Good evening, fans of sport, spectacle and populist nationalism, and welcome to the 2014 World Cup Final. This evening, Germany play Argentina in Rio de Janeiro for the right to declare themselves The Best International Football Team In The World Over The Last Four Weeks, and, as we have been throughout the remainder of the tournament, we’re here with live coverage of a match that is likely to be remembered as The Most Tweeted Football Match Of All-Time.
So, Germany against Argentina, then. In handing out the shellacking to eclipse all shellackings upon the host nation in the semi-finals, Germany have seen their popularity rise to unprecedented levels, and the slickness of their football in Belo Horizonte last week was such that Brazil has already confirmed that it “won’t be bothering with this bullshit any more,” and expectations are high that Germany, who haven’t always been as brilliant as they were last week over the last decade or so, will now go on to finally end their eighteen year wait to lift a major trophy once again.

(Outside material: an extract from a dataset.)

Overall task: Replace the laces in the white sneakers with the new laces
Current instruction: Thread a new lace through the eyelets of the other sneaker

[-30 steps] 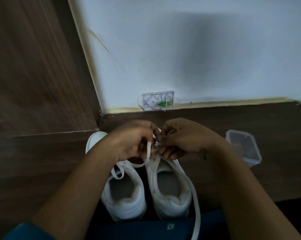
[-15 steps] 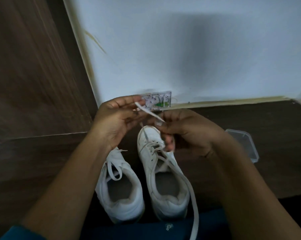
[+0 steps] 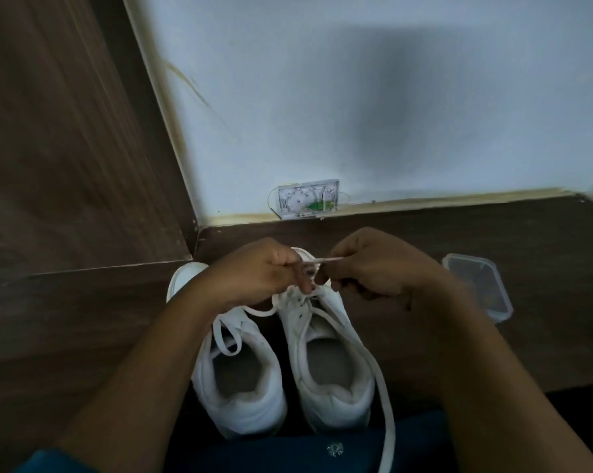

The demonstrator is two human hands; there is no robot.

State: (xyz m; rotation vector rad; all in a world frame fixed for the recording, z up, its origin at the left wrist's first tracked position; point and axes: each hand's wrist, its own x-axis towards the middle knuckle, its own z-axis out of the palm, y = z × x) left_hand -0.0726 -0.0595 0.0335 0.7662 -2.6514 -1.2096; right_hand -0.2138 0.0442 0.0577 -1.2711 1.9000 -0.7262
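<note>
The left hand point(image 3: 259, 273) and right hand point(image 3: 378, 268) each pinch the flat white lace point(image 3: 325, 260) in curled fingers. Its taut span runs left-to-right between the 2 hands, just above the toe-end eyelets of the right white leather sneaker point(image 3: 329, 356).

White sneakers point(image 3: 336, 397), bottom centre: smooth, matt uppers, leather-like, with soft cloth lining at the collars. The lace point(image 3: 387, 414) is flat woven cloth, matt. Dark wood-grain floor point(image 3: 493, 353), dull finish, and the same grain on the panel point(image 3: 66, 148) upper left. Wall point(image 3: 356, 97), matt paint. Right edge, a container point(image 3: 482, 285) in clear glossy plastic. Blue cloth point(image 3: 288, 455) along the bottom.
</note>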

If this is to happen, however, there are significant obstacles yet to overcome, not the least of which is Destiny. Over the last few weeks or so, any number of journalists who should know better have been reminding us with considerable frequency that it’s Lionel Messi’s destiny to win this competition, and this is an opinion that has come to gain some traction over the last few couple of weeks as a distinctly average looking Argentina team has overcome a a conveniently comfortable draw to set up half of The Final That Everybody Wanted To See. It’s just a pity, we might reflect, that Germany failed so comprehensively to read this script before their semi-final match.
Historically speaking, these two nations have met each other twice before, in successive World Cup finals in 1986 and 1990. The first of these matches is probably most notable as being the last time that a World Cup final actually produced a match that was worthy of the name, while the second of these was just about the worst World Cup final of them all. Argentina won in 1986 and Germany (well, West Germany, if we’re being completely precise on the subject) won it in 1990, and other than that Argentina have their 1978 win to their name, whilst West Germany also won the trophy in 1954 and 1974. The teams line up as follows:
Germany: Neuer, Lahm, Boateng, Hummels, Howedes, Khedira, Schweinsteiger, Muller, Kroos, Ozil, Klose. Substitutes: Zieler, Grosskreutz, Ginter, Schurrle, Podolski, Draxler, Durm, Mertesacker, Gotze, Kramer, Weidenfeller.
Argentina: Romero, Zabaleta, Demichelis, Garay, Rojo, Biglia, Mascherano, Perez, Higuain, Messi, Lavezzi. Substitutes: Orion, Campagnaro, Gago, Di Maria, Rodriguez, Augusto Fernandez, Federico Fernandez, Palacio, Alvarez, Aguero, Basanta, Andujar.
We’ll be back here very, very shortly, to see whether Destiny can lift the trophy for the first time. It promises to be… well, we’ll see, shall we?